30 de Enero de 2015

Detectando las mentiras

Para una secretaria puede resultar de mucha utilidad reconocer o detectar si alguien está diciendo una mentira o está transmitiendo información no del todo veraz. Darse cuenta de que el otro no está diciendo la verdad es una herramienta nos puede servir  para ubicar correctamente las informaciones que recibimos. Por ejemplo, podrás saber cuándo alguien de verdad se está comprometiendo o está utilizando frases convencionales que equivalen a un “no me comprometo a mantener mi palabra”.

Puedes ser perfectamente capaz de detectar rápidamente una mentira si aprendes a fijarte en los cambios del lenguaje corporal de tu interlocutor.

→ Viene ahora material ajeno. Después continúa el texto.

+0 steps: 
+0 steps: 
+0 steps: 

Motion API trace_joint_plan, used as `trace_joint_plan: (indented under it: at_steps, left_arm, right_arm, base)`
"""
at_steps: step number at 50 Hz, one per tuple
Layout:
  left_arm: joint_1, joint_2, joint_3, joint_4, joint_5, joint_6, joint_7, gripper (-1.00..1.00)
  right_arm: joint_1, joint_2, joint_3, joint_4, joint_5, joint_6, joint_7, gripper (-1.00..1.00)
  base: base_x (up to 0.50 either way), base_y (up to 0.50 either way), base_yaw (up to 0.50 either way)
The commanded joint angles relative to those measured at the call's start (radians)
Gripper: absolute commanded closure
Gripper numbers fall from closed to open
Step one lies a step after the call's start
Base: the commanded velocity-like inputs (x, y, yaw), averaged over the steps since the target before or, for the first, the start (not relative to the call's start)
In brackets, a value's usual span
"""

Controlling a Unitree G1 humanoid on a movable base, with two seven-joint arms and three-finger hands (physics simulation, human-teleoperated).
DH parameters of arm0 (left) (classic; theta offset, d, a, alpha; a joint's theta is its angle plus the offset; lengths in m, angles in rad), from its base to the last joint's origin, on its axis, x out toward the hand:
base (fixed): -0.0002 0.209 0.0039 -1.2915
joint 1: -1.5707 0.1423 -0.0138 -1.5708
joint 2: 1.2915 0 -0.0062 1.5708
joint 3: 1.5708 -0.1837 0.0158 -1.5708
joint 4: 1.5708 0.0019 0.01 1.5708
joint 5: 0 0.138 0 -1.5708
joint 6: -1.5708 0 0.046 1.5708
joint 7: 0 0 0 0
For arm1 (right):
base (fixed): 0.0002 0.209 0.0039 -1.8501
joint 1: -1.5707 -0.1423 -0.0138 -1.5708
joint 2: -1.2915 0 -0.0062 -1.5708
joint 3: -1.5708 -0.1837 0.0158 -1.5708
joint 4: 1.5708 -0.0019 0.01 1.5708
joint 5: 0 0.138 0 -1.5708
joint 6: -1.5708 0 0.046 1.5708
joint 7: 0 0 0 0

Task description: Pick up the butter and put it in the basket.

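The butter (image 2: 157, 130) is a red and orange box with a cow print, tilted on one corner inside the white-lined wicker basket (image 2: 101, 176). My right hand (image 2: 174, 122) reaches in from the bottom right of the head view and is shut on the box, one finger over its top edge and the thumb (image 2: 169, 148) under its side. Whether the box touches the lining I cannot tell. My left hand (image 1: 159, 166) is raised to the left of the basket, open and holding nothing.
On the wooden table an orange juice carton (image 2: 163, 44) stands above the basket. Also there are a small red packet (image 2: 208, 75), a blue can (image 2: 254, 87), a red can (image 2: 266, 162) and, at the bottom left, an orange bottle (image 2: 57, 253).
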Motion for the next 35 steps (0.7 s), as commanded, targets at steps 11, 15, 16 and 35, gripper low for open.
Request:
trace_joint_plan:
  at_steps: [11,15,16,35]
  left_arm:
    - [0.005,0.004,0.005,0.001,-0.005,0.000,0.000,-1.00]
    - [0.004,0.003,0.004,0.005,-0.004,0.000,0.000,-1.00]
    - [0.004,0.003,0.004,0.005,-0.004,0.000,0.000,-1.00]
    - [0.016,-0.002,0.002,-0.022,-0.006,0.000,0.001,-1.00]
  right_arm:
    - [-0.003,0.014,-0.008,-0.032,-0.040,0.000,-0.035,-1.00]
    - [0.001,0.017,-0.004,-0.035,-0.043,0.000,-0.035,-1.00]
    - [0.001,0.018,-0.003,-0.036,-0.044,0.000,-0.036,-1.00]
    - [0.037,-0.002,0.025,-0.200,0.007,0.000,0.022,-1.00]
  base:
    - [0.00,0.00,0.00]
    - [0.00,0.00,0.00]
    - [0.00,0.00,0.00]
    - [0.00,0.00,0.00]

Hay gestos que ponen en evidencia un comportamiento poco sincero.

Aquí van una serie de pistas que te pueden facilitar este trabajo:

El contacto visual

Una persona que repentinamente retira el contacto visual, que cierra los ojos o que parpadea con mucha intensidad, está dando indicios de una mentira.

La boca

La boca seca, los labios que se humedecen con la lengua, el acto de tragar saliva con mucha frecuencia… pueden ser también una pista de que nuestro interlocutor está mintiendo.
Es también muy interesante ver como una sonrisa que no muestra los dientes ni permite que se arruguen los ojos, nos está diciendo que hay una falta de verdad en el contenido de las palabras.

Los gestos de las manos

Es importante estar atento a las personas que cuando hablan se tapan los ojos con las manos, o se tapan la boca, se tocan la oreja o juegan con el cuello de su camisa, o se frotan la nariz mientras hablan.

La postura

Los hombros caídos, los codos pegados al cuerpo, los brazos cruzados con mucha fuerza, la cabeza echada hacia delante de manera que la barbilla quede por encima del pecho pueden ser la señal de la tensión que provoca decir una mentira.

 

Pero ante todo, prudencia

Todas estas pistas, han de ser tratadas con el mayor cuidado del mundo, porque como todo lo que tiene relación con el comportamiento humano hay excepciones que dependen de cada persona o, incluso, de la cultura a la que pertenece cada uno.

Es importante que sepas que muchos de estos gestos citados indican también nerviosismo por lo cual no seas imprudente y utiliza esta información teniendo en cuenta la persona de que se trata, de su línea de trabajo y su manera de hacer, porque podrían hacerte caer en un error irreparable.

Hay que tener cuidado, porque una retirada de contacto visual también puede ser un síntoma de vergüenza, o la boca seca puede ser consecuencia de un tratamiento médico y el tocarse la oreja puede ser un simple tic.

 

Gestos de la verdad

Pero también hay gestos que denotan que nuestro interlocutor está hablando desde la sinceridad:

  • La cabeza ladeada
  • Una o ambas cejas levantadas
  • Una sonrisa que envuelve todo el rostro
  • Una postura erguida
  • Señalarse a sí mismo en el pecho
  • Chasqueo de dedos cuando se está intentando recordar alguna cosa
  • Los codos separados del tronco y relajados
  • La mejilla apoyada en la mano
  • Las palmas de la mano hacia arriba

Como ves, nuestros gestos y el lenguaje postural, que son aspectos involuntarios e inconscientes, dicen mucho de nosotros y del mensaje que queremos transmitir. Conocerlos y aprender a detectarlos en tus interlocutores puede, por tanto, darte una valiosa información.